**Exercise material**
——

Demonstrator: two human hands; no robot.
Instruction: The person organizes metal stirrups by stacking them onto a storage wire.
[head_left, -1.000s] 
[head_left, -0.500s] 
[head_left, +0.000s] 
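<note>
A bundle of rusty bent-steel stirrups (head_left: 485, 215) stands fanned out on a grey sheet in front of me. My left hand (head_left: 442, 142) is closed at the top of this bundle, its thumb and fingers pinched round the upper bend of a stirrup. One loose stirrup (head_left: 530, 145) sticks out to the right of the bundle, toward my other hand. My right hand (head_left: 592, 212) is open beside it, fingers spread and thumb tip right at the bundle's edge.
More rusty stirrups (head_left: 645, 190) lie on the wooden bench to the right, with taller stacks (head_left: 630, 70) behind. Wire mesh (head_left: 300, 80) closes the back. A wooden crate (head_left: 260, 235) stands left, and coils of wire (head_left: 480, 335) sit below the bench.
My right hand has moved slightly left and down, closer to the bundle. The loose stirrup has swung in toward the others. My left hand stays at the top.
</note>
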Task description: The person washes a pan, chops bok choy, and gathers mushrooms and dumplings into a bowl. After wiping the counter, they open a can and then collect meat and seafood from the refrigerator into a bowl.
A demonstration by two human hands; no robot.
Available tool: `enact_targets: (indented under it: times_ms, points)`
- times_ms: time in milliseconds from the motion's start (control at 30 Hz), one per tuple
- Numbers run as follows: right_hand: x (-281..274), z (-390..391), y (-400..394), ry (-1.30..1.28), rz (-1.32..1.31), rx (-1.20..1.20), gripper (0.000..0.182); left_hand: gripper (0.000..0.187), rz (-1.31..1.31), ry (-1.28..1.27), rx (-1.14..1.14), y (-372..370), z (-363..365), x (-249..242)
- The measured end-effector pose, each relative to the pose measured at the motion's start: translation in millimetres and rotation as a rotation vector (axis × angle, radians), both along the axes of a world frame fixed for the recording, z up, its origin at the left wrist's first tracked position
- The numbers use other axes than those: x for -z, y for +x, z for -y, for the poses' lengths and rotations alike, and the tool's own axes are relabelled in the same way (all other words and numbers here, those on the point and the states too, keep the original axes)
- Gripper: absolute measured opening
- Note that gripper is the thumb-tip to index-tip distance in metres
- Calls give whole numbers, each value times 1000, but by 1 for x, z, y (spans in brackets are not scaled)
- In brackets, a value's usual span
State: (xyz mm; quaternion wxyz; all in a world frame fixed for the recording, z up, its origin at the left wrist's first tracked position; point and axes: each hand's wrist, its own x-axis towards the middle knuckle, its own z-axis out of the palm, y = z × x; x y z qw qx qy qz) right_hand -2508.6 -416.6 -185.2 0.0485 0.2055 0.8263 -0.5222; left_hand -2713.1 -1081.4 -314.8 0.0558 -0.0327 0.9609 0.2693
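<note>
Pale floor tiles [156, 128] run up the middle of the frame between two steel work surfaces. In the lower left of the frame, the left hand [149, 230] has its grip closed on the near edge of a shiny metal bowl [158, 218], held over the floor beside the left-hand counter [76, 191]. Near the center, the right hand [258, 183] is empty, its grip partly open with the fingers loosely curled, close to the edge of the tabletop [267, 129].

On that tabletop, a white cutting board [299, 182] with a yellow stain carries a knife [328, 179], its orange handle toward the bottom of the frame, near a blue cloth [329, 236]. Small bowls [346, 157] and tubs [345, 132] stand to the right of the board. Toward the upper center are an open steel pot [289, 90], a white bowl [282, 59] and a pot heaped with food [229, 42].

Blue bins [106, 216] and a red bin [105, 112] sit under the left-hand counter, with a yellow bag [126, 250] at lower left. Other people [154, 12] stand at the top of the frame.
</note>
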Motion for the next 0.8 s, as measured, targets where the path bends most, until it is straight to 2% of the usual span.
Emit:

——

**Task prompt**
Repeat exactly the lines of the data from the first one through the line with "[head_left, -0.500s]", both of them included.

**Completed task**
Demonstrator: two human hands; no robot.
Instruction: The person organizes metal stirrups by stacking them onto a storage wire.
[head_left, -1.000s] 
[head_left, -0.500s] 

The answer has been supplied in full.